⟨

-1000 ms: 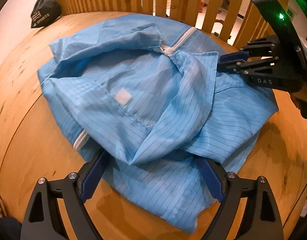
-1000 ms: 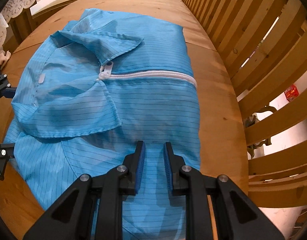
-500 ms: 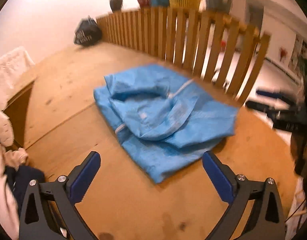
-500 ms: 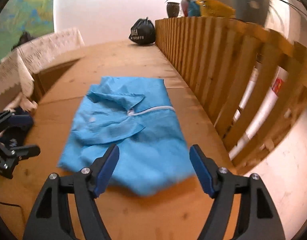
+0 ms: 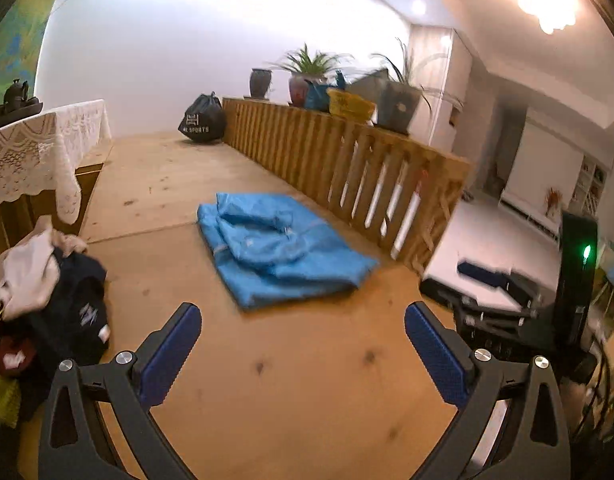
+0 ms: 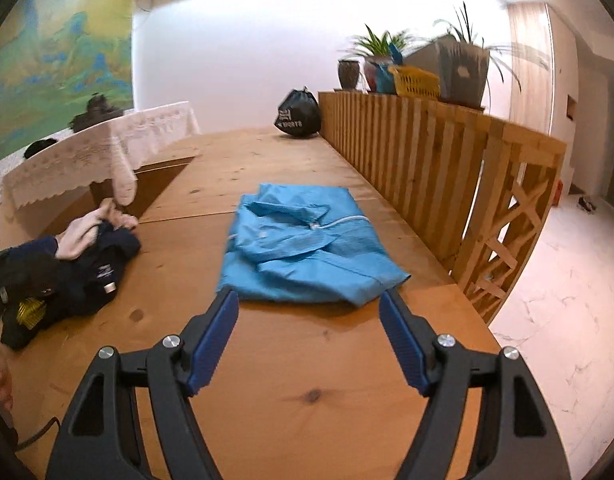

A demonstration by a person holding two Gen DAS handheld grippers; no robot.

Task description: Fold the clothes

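Lighting, as I read it from my station: warm indoor light; ceiling lamp (image 5: 547, 12) blown out to white glare in the left wrist view. Soft shadow under the blue garment (image 6: 307, 248). Strong fisheye bending, dark vignette at corners. Motion blur on plants (image 6: 381, 46) and right gripper (image 5: 491, 280).

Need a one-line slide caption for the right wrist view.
Open right claw above the wooden platform, short of a folded blue jacket; unfolded dark clothes heaped at left.

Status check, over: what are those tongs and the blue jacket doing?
Left tongs open, empty. Right tongs open, empty. Blue jacket folded on wooden floor. Nothing between tongs and jacket.
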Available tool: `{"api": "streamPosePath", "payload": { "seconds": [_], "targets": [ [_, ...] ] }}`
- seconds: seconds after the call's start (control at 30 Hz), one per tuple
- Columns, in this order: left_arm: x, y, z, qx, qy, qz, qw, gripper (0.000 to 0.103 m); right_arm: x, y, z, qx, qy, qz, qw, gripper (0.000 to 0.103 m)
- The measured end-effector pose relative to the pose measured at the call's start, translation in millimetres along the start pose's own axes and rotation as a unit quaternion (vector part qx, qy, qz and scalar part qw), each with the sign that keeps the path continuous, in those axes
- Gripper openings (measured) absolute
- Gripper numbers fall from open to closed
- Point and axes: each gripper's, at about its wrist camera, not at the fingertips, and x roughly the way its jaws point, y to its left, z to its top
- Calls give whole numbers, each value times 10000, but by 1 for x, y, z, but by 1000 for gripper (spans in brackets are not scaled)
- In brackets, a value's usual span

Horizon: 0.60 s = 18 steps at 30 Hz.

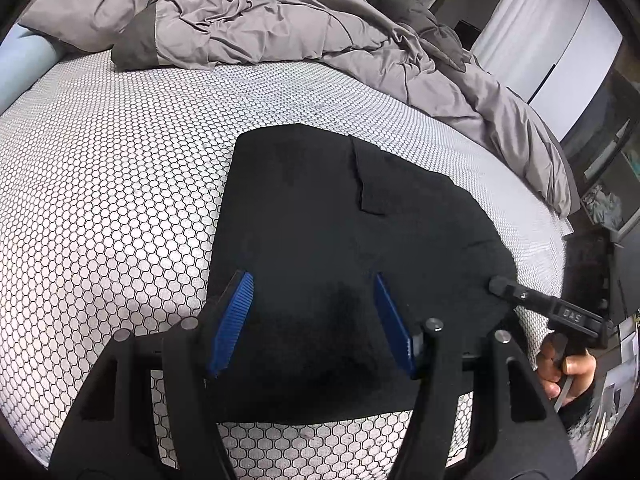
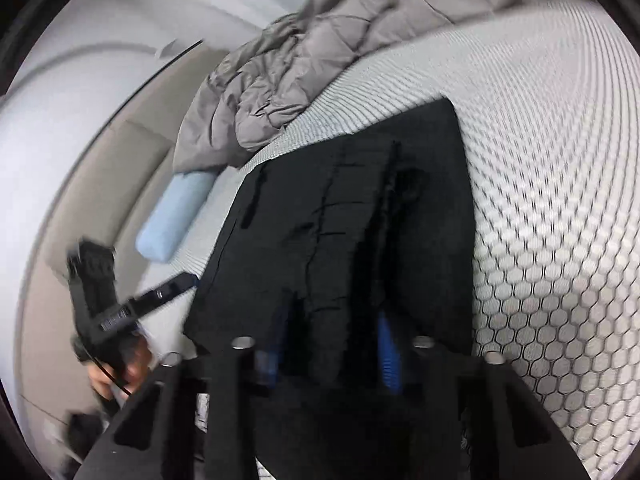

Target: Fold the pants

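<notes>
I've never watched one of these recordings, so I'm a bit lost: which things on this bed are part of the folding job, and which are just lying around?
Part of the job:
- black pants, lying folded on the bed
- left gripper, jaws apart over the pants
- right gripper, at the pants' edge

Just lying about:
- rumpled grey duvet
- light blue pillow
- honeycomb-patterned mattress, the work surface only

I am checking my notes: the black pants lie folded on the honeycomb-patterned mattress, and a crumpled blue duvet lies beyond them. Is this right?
One detail is wrong: the duvet is grey, not blue, as the left wrist view shows. The black pants do lie folded on the honeycomb-patterned mattress.
</notes>
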Motion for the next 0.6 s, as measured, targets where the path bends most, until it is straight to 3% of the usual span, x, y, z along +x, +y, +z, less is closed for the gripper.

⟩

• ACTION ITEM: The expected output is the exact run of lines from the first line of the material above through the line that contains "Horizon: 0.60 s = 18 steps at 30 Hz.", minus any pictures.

• ANSWER TO THE EXERCISE:
-1000 ms: 
-1000 ms: 
-500 ms: 
-500 ms: 
+0 ms: 
+0 ms: 

A demonstration by a person holding two Gen DAS handheld grippers; no robot.

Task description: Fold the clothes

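Lighting, as I read it from my station: warm indoor light; ceiling lamp (image 5: 547, 12) blown out to white glare in the left wrist view. Soft shadow under the blue garment (image 6: 307, 248). Strong fisheye bending, dark vignette at corners. Motion blur on plants (image 6: 381, 46) and right gripper (image 5: 491, 280).

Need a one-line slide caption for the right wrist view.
Open right claw above the wooden platform, short of a folded blue jacket; unfolded dark clothes heaped at left.

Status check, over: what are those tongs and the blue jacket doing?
Left tongs open, empty. Right tongs open, empty. Blue jacket folded on wooden floor. Nothing between tongs and jacket.
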Available tool: `{"api": "streamPosePath", "payload": { "seconds": [_], "targets": [ [_, ...] ] }}`
- seconds: seconds after the call's start (control at 30 Hz), one per tuple
- Columns, in this order: left_arm: x, y, z, qx, qy, qz, qw, gripper (0.000 to 0.103 m); right_arm: x, y, z, qx, qy, qz, qw, gripper (0.000 to 0.103 m)
- The measured end-effector pose relative to the pose measured at the call's start, translation in millimetres along the start pose's own axes and rotation as a unit quaternion (vector part qx, qy, qz and scalar part qw), each with the sign that keeps the path continuous, in those axes
- Gripper openings (measured) absolute
- Gripper numbers fall from open to closed
- Point and axes: each gripper's, at about its wrist camera, not at the fingertips, and x roughly the way its jaws point, y to its left, z to its top
- Calls give whole numbers, each value times 10000, but by 1 for x, y, z, but by 1000 for gripper (spans in brackets are not scaled)
- In brackets, a value's usual span

Horizon: 0.60 s = 18 steps at 30 Hz.

The work on this exercise has been finished.